- _Assignment_
Exact reproduction required: the lines below from the line with "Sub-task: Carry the" to the line with "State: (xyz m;", both ends included, and no others.

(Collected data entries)
────

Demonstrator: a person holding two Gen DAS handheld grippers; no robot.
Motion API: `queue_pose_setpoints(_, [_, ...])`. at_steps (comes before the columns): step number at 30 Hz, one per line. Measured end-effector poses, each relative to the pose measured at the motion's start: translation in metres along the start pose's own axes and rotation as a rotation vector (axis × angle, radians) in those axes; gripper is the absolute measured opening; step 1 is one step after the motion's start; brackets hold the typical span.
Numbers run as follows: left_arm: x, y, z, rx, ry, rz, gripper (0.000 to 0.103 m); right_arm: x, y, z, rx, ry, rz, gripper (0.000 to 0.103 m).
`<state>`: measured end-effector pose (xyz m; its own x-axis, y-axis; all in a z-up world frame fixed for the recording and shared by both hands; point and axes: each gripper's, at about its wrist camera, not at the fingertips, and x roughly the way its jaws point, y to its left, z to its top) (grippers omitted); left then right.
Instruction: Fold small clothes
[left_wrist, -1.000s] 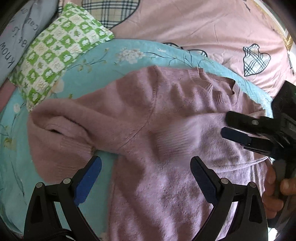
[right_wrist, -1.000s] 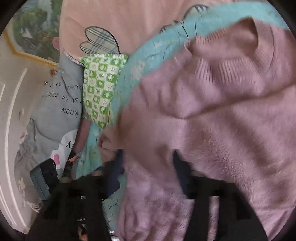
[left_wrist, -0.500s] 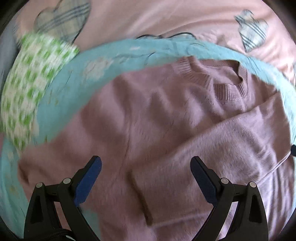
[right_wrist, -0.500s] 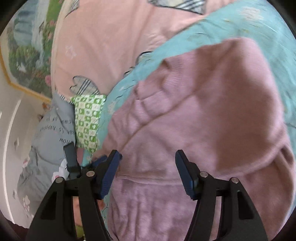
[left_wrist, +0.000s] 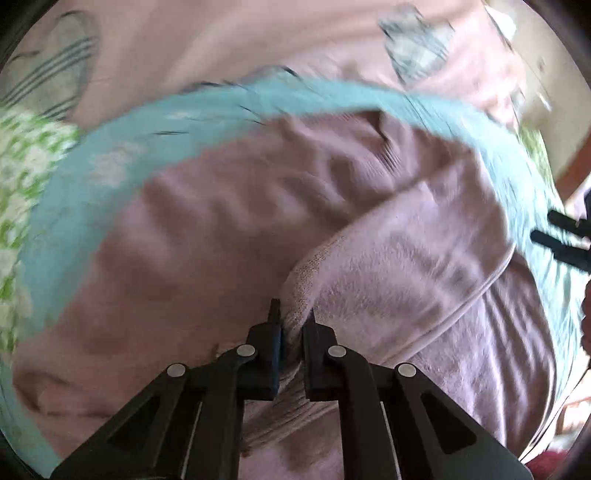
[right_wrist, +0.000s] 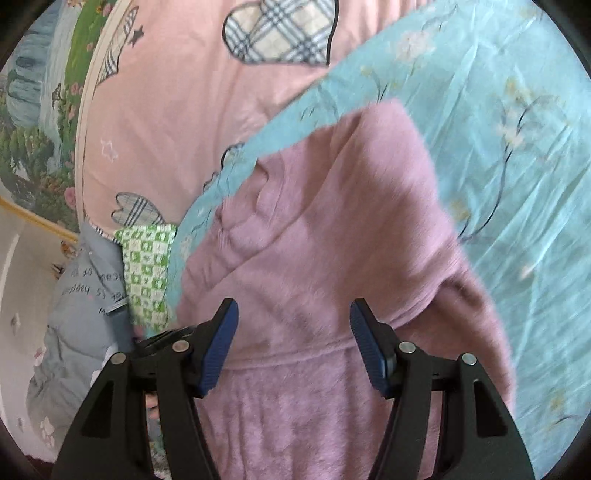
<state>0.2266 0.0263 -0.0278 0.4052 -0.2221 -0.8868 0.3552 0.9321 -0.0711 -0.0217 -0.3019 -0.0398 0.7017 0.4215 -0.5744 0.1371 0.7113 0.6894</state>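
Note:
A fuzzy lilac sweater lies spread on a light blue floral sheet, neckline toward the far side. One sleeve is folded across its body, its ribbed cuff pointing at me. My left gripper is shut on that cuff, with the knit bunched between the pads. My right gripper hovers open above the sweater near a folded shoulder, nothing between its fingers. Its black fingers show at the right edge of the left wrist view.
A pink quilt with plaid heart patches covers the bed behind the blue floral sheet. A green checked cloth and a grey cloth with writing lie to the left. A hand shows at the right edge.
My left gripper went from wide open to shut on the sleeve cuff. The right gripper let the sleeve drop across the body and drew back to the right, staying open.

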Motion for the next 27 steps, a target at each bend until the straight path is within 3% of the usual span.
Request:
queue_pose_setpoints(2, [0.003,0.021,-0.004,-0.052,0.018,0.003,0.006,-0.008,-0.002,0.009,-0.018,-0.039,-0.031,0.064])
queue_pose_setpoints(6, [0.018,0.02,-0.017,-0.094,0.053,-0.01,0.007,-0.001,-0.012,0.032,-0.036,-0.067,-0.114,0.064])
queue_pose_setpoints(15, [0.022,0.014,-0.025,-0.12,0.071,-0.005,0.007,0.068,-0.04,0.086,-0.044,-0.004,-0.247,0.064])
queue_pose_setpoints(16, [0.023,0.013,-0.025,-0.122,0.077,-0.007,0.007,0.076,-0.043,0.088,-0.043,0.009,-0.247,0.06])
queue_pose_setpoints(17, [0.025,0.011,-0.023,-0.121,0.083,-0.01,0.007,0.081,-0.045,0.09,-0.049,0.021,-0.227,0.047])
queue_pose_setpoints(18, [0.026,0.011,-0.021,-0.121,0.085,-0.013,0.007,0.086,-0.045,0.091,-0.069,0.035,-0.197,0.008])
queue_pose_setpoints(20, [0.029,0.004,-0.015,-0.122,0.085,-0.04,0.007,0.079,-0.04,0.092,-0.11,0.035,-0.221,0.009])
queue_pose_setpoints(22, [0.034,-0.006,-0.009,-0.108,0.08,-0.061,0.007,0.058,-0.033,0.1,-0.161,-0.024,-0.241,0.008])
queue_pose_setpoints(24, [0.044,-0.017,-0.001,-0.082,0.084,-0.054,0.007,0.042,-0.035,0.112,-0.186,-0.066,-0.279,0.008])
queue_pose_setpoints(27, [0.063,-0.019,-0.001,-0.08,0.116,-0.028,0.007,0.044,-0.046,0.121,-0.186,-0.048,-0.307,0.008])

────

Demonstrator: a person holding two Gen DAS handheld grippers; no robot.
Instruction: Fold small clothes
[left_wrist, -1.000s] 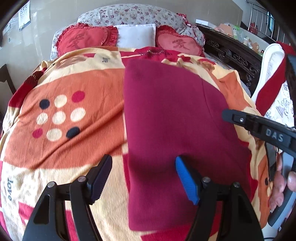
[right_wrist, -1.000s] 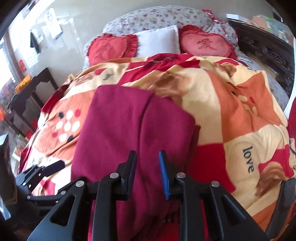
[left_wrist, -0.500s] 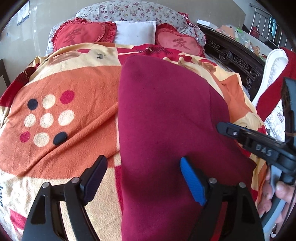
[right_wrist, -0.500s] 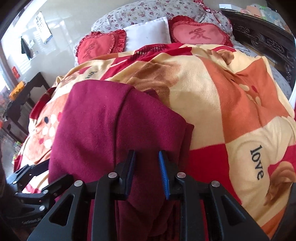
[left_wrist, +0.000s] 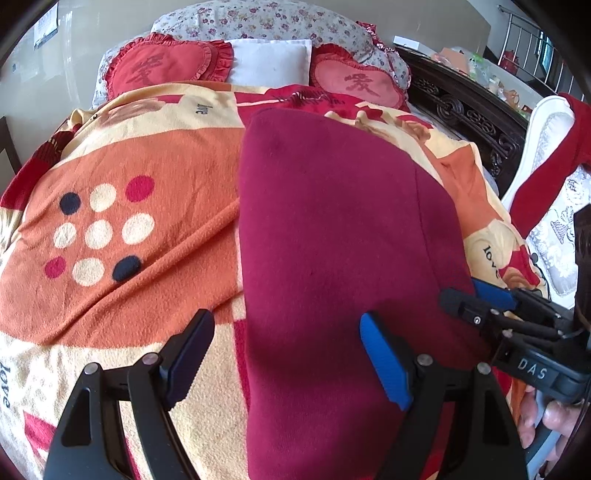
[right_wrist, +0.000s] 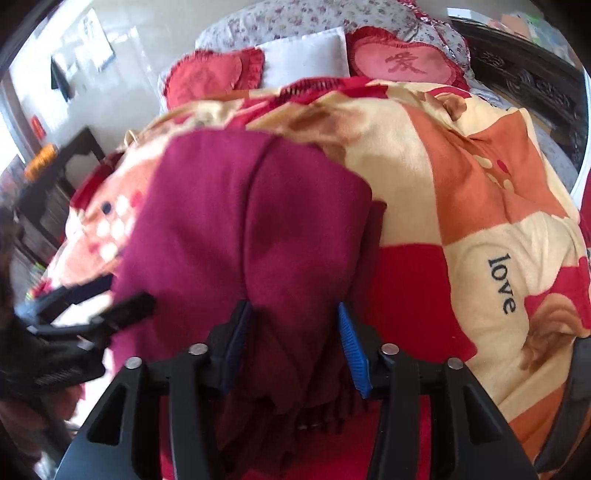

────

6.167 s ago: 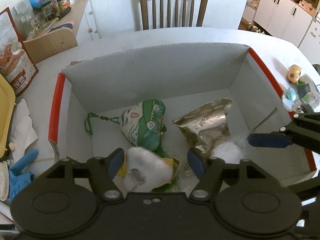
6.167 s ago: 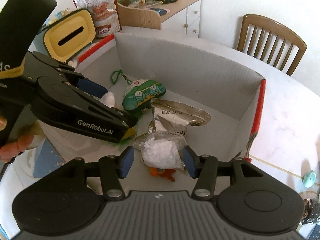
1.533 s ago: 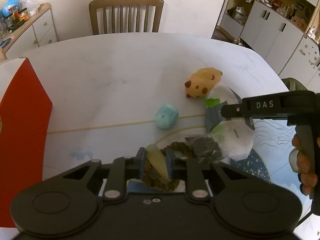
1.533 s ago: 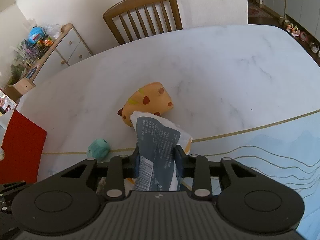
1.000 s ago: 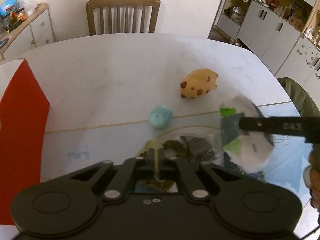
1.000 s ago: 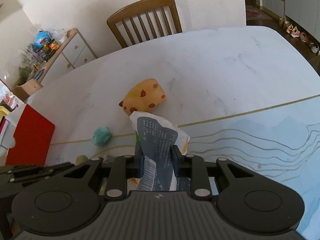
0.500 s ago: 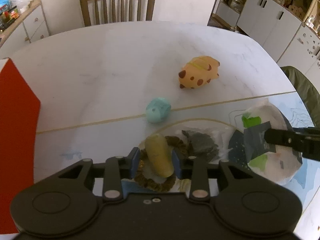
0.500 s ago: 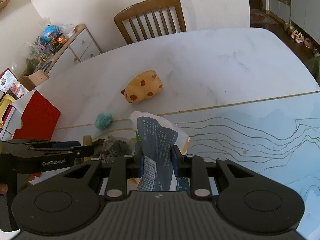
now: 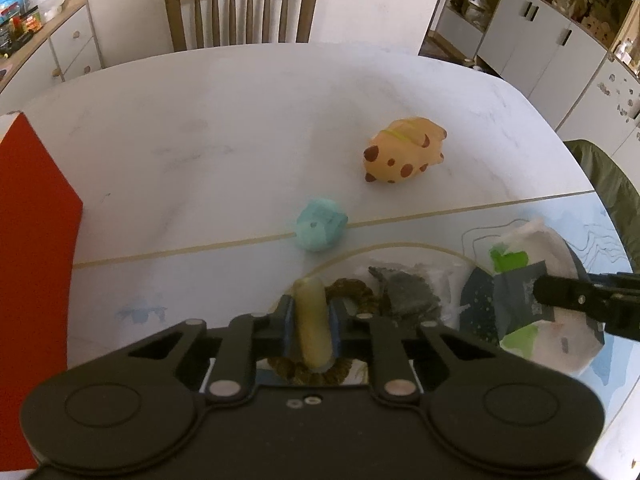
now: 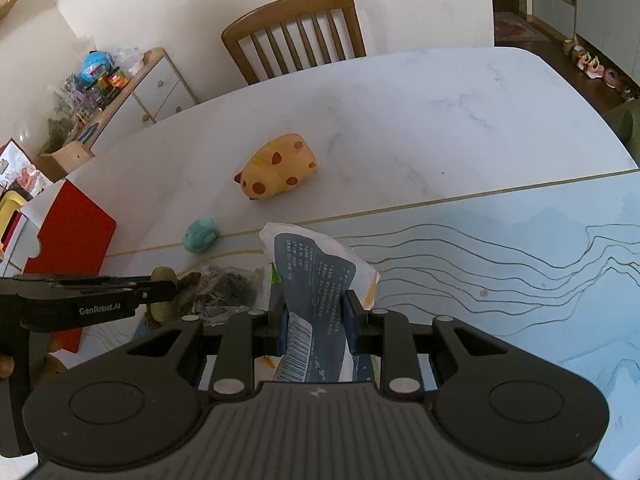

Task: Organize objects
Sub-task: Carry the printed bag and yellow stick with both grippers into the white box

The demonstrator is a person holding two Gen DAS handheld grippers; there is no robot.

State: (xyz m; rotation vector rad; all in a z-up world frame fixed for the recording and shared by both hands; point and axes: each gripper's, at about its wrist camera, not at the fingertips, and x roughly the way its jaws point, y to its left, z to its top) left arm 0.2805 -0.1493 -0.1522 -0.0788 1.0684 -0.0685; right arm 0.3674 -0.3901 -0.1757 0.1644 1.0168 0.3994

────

- _Written answer_
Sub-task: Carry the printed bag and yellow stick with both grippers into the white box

The demonstrator is a person holding two Gen DAS handheld grippers; there is no robot.

State: (xyz m; rotation vector rad; all in a z-up world frame fixed for the recording and shared by both hands; point and axes: each gripper's, at about its wrist camera, not at the fingertips, and x roughly the way its jaws point, y to its left, z to its top) left arm 0.2805 -0.1493 -0.1522 -0.0788 1.0684 -0.0685; right arm 0.3674 -0.3901 -0.1757 0.1644 1.0168 0.3994

The exercise has been carried out completely.